• WHAT YOU ARE ASKED TO DO
Copy the data exactly. Images are to be left out.

• THE DATA

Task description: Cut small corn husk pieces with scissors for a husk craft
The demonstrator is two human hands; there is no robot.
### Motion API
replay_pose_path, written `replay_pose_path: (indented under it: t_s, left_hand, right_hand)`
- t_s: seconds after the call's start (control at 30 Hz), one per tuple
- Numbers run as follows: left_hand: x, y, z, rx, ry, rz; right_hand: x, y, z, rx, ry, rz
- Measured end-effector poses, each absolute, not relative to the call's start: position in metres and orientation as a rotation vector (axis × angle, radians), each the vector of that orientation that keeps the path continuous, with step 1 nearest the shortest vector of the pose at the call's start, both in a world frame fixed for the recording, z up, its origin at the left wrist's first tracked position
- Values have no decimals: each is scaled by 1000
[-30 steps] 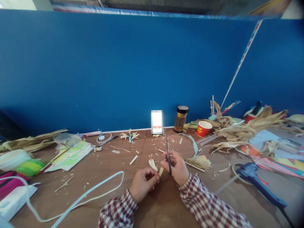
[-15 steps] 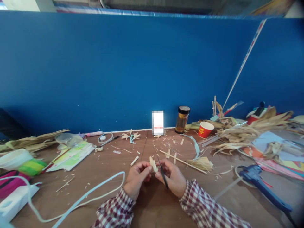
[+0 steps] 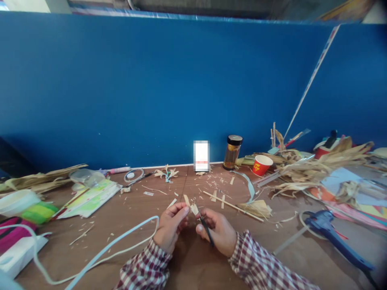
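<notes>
My left hand [image 3: 173, 225] is closed, pinching a small pale strip of corn husk [image 3: 186, 199] between thumb and fingertips. In my right hand [image 3: 220, 231] is a pair of dark-handled scissors [image 3: 207, 230], its thin tips pointing up and away from me. A second pale piece of husk [image 3: 194, 210] shows at the scissor tips, between the two hands; whether the blades or the right fingers hold it I cannot tell. Beyond the hands, a thin wooden stick [image 3: 232, 206] and a folded husk [image 3: 256, 208] lie on the brown table [image 3: 193, 266].
A jar with dark lid [image 3: 232, 152] and a red paper cup [image 3: 262, 165] stand at the back right, near heaped dry husks [image 3: 320, 169]. A blue glue gun [image 3: 338, 237] lies at right. White cables [image 3: 117, 241] cross the left. Husk scraps litter the middle.
My left hand has drawn slightly left and up with its strip of husk, widening the gap between the hands. The scissors have tilted further left at the tips.
</notes>
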State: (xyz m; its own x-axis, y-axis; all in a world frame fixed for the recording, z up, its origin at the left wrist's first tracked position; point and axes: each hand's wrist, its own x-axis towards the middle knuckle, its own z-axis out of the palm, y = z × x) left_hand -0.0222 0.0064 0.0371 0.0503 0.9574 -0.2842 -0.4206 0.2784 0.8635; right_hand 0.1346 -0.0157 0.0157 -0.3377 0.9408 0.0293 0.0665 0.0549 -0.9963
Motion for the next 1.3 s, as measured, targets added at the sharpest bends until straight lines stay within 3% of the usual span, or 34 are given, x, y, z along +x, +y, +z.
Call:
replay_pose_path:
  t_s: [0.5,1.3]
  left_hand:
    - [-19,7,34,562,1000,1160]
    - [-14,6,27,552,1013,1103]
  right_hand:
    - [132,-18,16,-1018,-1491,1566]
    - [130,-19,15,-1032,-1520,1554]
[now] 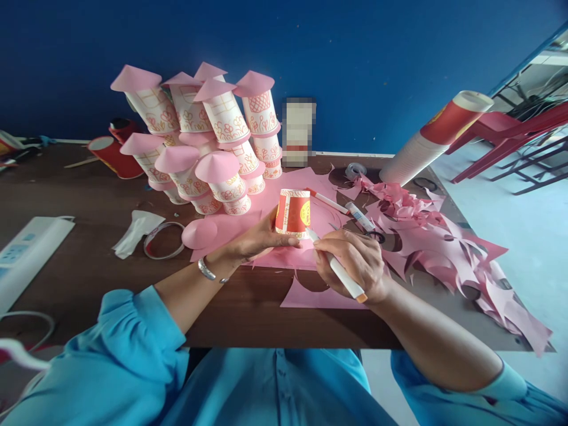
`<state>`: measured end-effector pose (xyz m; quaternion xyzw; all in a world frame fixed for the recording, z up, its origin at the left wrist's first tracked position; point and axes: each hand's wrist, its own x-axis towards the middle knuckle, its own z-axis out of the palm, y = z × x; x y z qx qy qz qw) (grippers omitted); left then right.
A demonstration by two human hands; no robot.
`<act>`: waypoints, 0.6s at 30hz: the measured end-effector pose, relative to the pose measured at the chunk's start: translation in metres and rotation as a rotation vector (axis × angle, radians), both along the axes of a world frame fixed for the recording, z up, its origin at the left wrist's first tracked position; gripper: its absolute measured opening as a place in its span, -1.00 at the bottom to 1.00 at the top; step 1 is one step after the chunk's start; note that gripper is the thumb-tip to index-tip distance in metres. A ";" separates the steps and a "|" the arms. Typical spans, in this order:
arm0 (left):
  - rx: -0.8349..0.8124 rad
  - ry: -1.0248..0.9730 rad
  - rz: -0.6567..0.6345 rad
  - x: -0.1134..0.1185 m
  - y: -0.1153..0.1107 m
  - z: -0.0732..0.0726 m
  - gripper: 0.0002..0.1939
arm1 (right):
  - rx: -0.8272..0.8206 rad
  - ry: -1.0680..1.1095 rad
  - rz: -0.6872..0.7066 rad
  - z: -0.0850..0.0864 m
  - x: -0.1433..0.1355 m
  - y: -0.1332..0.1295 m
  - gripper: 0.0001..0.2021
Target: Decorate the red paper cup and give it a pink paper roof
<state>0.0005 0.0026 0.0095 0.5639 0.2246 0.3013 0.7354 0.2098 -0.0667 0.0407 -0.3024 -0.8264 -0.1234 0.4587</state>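
My left hand (261, 239) is closed around the lower left of a red and white paper cup (293, 213) with a yellow round print. In my right hand (352, 260) is a white marker pen (341, 273) with an orange end. Its tip meets or nearly meets the cup's lower right edge; I cannot tell which. Pink paper (270, 251) lies under both hands. Just behind the cup rest a red and white marker (326, 200) and a glue stick (360, 217). A pink paper cone (199, 235) lies left of my left hand.
Several paper-cup towers (226, 118) with pink cone roofs stand at the back left. A tall leaning stack of cups (437, 136) is at the back right. Pink paper scraps (448, 248) cover the right side. A tape roll (163, 239) and power strip (31, 254) lie left.
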 end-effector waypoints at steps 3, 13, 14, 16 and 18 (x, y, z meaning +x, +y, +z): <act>-0.077 -0.035 -0.002 -0.002 -0.002 -0.002 -0.35 | 0.010 -0.002 0.004 0.002 0.001 0.000 -0.77; -0.053 0.022 0.001 -0.004 0.001 -0.004 -0.26 | -0.012 0.012 0.016 -0.001 0.000 0.000 -0.81; -0.051 0.029 0.003 -0.003 0.002 -0.003 -0.25 | -0.014 0.012 0.016 -0.001 -0.001 0.000 -0.81; -0.049 0.038 0.005 -0.003 0.002 -0.002 -0.23 | -0.014 0.016 0.020 -0.002 -0.002 0.001 -0.81; -0.044 0.046 0.005 -0.002 0.002 -0.001 -0.25 | -0.008 0.024 0.032 -0.003 -0.003 0.001 -0.80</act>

• RESULT FOR THIS TASK
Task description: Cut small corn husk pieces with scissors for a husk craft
The demonstrator is two human hands; there is no robot.
### Motion API
replay_pose_path, written `replay_pose_path: (indented under it: t_s, left_hand, right_hand)`
- t_s: seconds after the call's start (control at 30 Hz), one per tuple
- Numbers run as follows: left_hand: x, y, z, rx, ry, rz; right_hand: x, y, z, rx, ry, rz
- Measured end-effector poses, each absolute, not relative to the call's start: position in metres and orientation as a rotation vector (axis × angle, radians), each the vector of that orientation that keeps the path continuous, with step 1 nearest the shortest vector of the pose at the call's start, both in a world frame fixed for the recording, z up, its origin at the left wrist's first tracked position
- Values have no decimals: each is scaled by 1000
[-30 steps] 
[-15 steps] 
[+0 steps] 
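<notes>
My left hand [image 3: 173, 225] is closed, pinching a small pale strip of corn husk [image 3: 186, 199] between thumb and fingertips. In my right hand [image 3: 220, 231] is a pair of dark-handled scissors [image 3: 207, 230], its thin tips pointing up and away from me. A second pale piece of husk [image 3: 194, 210] shows at the scissor tips, between the two hands; whether the blades or the right fingers hold it I cannot tell. Beyond the hands, a thin wooden stick [image 3: 232, 206] and a folded husk [image 3: 256, 208] lie on the brown table [image 3: 193, 266].
A jar with dark lid [image 3: 232, 152] and a red paper cup [image 3: 262, 165] stand at the back right, near heaped dry husks [image 3: 320, 169]. A blue glue gun [image 3: 338, 237] lies at right. White cables [image 3: 117, 241] cross the left. Husk scraps litter the middle.
My left hand has drawn slightly left and up with its strip of husk, widening the gap between the hands. The scissors have tilted further left at the tips.
</notes>
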State: (xyz m; its own x-axis, y-axis; all in a world frame fixed for the recording, z up, its origin at the left wrist's first tracked position; point and axes: each hand's wrist, its own x-axis towards the middle knuckle, its own z-axis out of the palm, y = z × x) left_hand -0.0222 0.0064 0.0371 0.0503 0.9574 -0.2842 -0.4206 0.2784 0.8635; right_hand 0.1346 -0.0157 0.0157 -0.3377 0.9408 0.0293 0.0665 0.0549 -0.9963
Motion for the next 1.3 s, as measured, targets added at the sharpest bends until straight lines stay within 3% of the usual span, or 34 are given, x, y, z along +x, +y, +z.
Call:
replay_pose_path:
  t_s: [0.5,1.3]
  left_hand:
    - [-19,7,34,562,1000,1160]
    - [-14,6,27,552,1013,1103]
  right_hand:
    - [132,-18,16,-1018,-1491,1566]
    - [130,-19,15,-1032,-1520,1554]
[now] 
`<state>`: measured end-effector pose (xyz m; quaternion xyzw; all in a world frame fixed for the recording, z up, its origin at the left wrist's first tracked position; point and axes: each hand's wrist, its own x-axis towards the middle knuckle, its own z-axis out of the palm, y = z × x; x y z qx qy qz qw) (grippers omitted); left then right.
A demonstration by two human hands; no robot.
`<act>`: waypoints, 0.6s at 30hz: the measured end-effector pose, relative to the pose measured at the chunk's start: translation in metres and rotation as a rotation vector (axis × angle, radians), both along the axes of a world frame fixed for the recording, z up, its origin at the left wrist's first tracked position; gripper: its absolute measured opening as a place in its span, -1.00 at the bottom to 1.00 at the top; step 1 is one step after the chunk's start; note that gripper is the thumb-tip to index-tip distance in metres. A ";" separates the steps and a "|" the arms. Typical spans, in this order:
arm0 (left):
  - rx: -0.8349..0.8124 rad
  - ry: -1.0248..0.9730 rad
  - rz: -0.6567..0.6345 rad
  - x: -0.1134..0.1185 m
  - y: -0.1153..0.1107 m
  - z: -0.0732..0.0726 m
  - gripper: 0.0002..0.1939
arm1 (right):
  - rx: -0.8272..0.8206 rad
  - ry: -1.0680..1.1095 rad
  - rz: -0.6872..0.7066 rad
  - z: -0.0850..0.0864 m
  - x: -0.1433..0.1355 m
  - y: -0.1332..0.1295 m
  - gripper: 0.0001..0.2021
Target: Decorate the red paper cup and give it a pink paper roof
<state>0.0005 0.0026 0.0095 0.5639 0.2246 0.3013 0.7354 0.2098 -0.0667 0.0407 -0.3024 -0.8264 -0.1234 0.4587</state>
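My left hand (261, 239) is closed around the lower left of a red and white paper cup (293, 213) with a yellow round print. In my right hand (352, 260) is a white marker pen (341, 273) with an orange end. Its tip meets or nearly meets the cup's lower right edge; I cannot tell which. Pink paper (270, 251) lies under both hands. Just behind the cup rest a red and white marker (326, 200) and a glue stick (360, 217). A pink paper cone (199, 235) lies left of my left hand.
Several paper-cup towers (226, 118) with pink cone roofs stand at the back left. A tall leaning stack of cups (437, 136) is at the back right. Pink paper scraps (448, 248) cover the right side. A tape roll (163, 239) and power strip (31, 254) lie left.
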 end-effector waypoints at steps 3, 13, 14, 16 and 18 (x, y, z meaning +x, +y, +z): <act>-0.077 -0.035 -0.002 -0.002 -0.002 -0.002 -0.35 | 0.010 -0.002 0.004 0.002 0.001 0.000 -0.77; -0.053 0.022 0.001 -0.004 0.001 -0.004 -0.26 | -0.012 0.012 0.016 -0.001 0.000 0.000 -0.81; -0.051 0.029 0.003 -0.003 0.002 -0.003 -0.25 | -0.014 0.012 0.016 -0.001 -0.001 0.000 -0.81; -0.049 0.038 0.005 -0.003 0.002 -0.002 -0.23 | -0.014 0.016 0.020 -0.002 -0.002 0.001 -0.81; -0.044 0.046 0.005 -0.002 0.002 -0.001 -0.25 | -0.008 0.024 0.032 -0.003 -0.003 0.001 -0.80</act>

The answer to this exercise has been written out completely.